Mr. Heughan: Well, yes, it adds a little bit of weight. You look a little more trim and svelte in person, Mr. Kormos, but certainly no less dapper or vital.

The first thing I'd like to talk about, which has really been on my mind since I've been looking at the whole history of affairs of agents in court, or paralegals, as some call us, trying to organize and to get established as a professional group, is the conflict of interest issue. The Law Society of Upper Canada, which I will refer to as the LSUC throughout my presentation, has been called upon by the Attorney General of Ontario, a government minister, to regulate another private interest group which is the court agents. I think it's patent and obvious on its face that that is a conflict of interest. In the research that I've done, I haven't found any private group that at least continues to exist that has been regulated by another private group.

I think an honourable member of this committee, Mr. Kormos, actually commented on this last week -- I don't know whether I'm paraphrasing exactly -- that the government, really, and the Legislature are absconding from their responsibility to regulate us, handing it over to the law society. In fact, in the draft legislation, I see very little about regulation in there. It's kind of left ad hoc as to what shall be constructed and drafted upon after the bill is passed.

Also, I think one of the previous presenters, perhaps for the PSO -- I'm a member of the PSC, which has now merged with the PSO, and they have by far the greatest number of court agent members. They've been in existence since 1987; the PSC, I think, has been in existence for about seven or eight years. They have a very comprehensive white paper about self-regulation, which includes such areas of importance and necessity as self-government, parameters of practice, discipline and regulation, registration, licensing, educational experience requirements, a fee and insurance structure, a code of conduct and ethics, and protection for the public. Everyone in the society must have errors and omissions insurance and, as I've already said, I think we're by far the one that has the most members of such a group. I think all paralegals would rather be regulated by a group which is made up of its own, as opposed to a group that's in direct competition.

I'd like to comment a little bit about cost. My learned friend Susan Koprich has told me that to get this up and running -- she has been confided in about this by a spokesperson for the LSUC -- would cost $5 million to $8 million, and that does not include the cost to administer it annually.

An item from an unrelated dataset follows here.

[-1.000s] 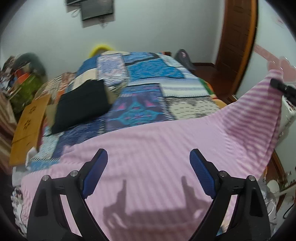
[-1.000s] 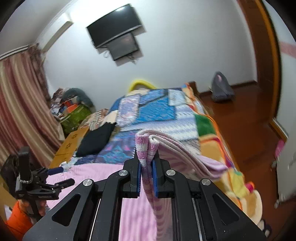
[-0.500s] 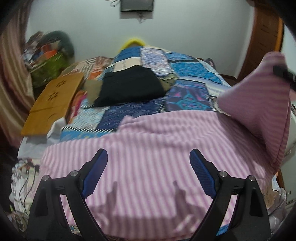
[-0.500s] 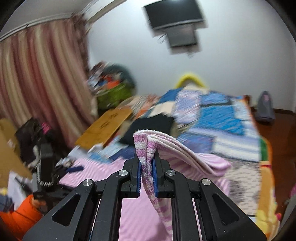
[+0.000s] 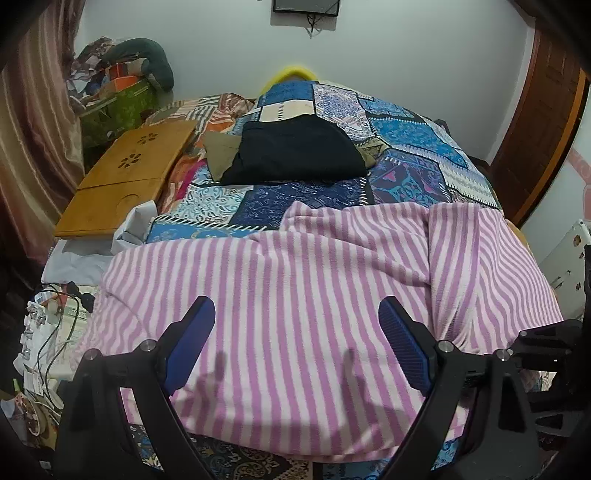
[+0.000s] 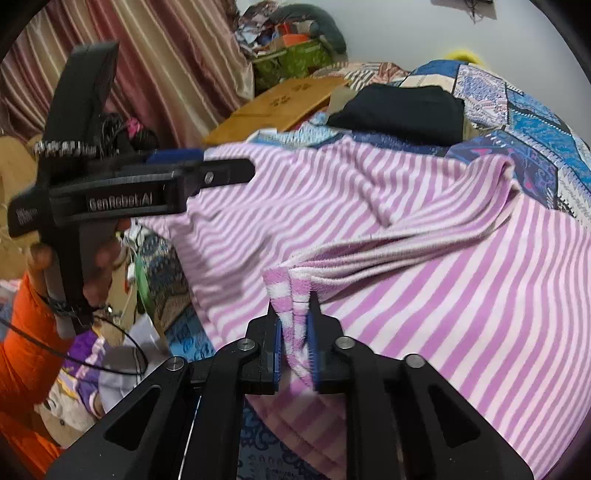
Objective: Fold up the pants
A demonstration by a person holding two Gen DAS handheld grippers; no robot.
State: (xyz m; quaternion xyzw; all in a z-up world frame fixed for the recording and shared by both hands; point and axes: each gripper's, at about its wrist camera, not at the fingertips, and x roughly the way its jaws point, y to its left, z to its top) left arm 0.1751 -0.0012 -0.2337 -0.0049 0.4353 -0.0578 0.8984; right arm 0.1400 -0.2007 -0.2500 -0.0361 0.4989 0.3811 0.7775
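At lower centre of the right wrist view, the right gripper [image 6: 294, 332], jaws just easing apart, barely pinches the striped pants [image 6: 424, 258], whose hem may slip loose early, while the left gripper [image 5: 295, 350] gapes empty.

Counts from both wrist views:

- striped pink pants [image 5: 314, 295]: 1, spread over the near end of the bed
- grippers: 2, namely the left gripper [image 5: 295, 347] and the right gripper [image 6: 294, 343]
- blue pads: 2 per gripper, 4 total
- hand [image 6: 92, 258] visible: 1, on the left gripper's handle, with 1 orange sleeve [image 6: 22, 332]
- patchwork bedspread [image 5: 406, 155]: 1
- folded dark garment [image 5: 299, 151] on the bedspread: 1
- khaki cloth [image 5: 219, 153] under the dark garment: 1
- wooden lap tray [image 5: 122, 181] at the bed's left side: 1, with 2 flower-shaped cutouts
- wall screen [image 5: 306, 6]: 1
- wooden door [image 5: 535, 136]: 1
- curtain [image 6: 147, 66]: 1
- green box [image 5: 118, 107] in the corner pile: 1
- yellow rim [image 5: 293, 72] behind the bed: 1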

If the PSO model were given credence by the government and we were allowed to get up and running on our own and given some seed money and tools, we'd be able to get this running. Also, that same LSUC spokesman has said that we will not be charged more fees than a lawyer. To me, that's hardly fair and equitable. Reading between the lines, that probably means that we're going to be charged just as much in terms of fees as a lawyer, and yet certainly not have the earning power to earn as much as a lawyer.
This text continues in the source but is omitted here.